EU supports Covid-19 vaccine patent waiver talks, but critics say won’t solve scarcity
Reuters, Philip Blenkinsop and Carl O’donnell, 7 May 2021

Reuters reports that the European Union has supported the US proposal of waiving patent protections for Covid-19 vaccines. Pharmaceutical companies and some other governments have opposed the proposal as they argue it would not solve global inoculation shortages.

European Commission President Ursula von der Leyen showed support to explore a waiver following President Joe Biden’s endorsement of the plan.

U.S. Secretary of State Anthony Blinken said, a patent waiver is “one possible means of increasing manufacture, and access to vaccines.”

World Trade Organisation (WTO) Director-General Ngozi Okonjo-Iweala told member states that she “warmly welcomed” the U.S. move. She said, “we need to respond urgently to Covid-19 because the world is watching and people are dying.”
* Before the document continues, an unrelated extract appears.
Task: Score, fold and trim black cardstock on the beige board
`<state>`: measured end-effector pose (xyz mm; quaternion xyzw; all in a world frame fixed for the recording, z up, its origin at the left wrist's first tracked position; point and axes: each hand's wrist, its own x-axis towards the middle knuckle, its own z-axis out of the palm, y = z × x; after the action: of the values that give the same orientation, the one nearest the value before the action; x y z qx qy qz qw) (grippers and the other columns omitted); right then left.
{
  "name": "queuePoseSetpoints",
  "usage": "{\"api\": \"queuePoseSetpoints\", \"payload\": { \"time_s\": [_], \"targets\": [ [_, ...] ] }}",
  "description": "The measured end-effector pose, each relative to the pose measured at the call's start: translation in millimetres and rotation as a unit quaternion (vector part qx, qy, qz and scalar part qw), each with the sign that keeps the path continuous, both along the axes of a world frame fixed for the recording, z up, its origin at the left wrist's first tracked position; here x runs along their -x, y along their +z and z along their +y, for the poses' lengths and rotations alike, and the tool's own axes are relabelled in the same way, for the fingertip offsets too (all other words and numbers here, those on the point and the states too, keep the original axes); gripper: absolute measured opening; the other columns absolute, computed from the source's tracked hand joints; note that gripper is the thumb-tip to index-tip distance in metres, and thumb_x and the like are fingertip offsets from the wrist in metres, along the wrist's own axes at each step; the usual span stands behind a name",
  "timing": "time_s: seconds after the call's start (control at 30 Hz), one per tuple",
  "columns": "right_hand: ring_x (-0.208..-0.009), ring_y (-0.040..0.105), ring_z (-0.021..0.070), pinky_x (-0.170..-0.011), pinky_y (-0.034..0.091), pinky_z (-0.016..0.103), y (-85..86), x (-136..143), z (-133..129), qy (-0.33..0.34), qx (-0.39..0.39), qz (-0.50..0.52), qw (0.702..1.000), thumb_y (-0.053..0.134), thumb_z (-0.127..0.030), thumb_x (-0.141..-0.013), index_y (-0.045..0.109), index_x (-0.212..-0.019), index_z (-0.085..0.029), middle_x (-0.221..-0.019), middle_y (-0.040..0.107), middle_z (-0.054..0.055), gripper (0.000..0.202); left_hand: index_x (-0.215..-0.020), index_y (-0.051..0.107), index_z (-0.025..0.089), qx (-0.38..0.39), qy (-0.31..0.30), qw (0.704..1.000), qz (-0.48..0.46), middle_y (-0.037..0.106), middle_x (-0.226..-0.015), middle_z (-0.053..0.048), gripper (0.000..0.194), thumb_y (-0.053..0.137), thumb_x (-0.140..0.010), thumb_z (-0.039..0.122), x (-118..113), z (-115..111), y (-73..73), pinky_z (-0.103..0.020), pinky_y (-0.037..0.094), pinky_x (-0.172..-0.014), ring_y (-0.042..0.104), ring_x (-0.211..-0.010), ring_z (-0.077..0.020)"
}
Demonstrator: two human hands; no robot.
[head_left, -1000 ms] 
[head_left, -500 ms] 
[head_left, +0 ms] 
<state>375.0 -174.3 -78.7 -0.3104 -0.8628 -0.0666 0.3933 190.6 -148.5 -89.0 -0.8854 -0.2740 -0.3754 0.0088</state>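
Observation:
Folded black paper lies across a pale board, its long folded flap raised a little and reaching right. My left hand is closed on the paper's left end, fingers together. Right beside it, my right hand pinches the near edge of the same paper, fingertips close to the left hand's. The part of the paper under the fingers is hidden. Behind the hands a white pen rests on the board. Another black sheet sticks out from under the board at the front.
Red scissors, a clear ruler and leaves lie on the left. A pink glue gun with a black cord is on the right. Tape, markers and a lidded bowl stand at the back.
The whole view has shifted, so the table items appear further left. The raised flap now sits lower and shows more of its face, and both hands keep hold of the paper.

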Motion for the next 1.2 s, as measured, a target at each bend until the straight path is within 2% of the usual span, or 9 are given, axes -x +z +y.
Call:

However, a waiver would take months to negotiate and require unanimous agreement among the 164 countries in the WTO. Drugmakers will lose revenue with the removal of patent protections for Covid-19 vaccines. Drug companies have urged rich countries to share more vaccines with the developing world instead.

The pharmaceutical industry’s main lobbying group in the US, PhRMA, said: “This decision does nothing to address the real challenges to getting more shots in arms, including last-mile distribution and limited availability of raw materials.”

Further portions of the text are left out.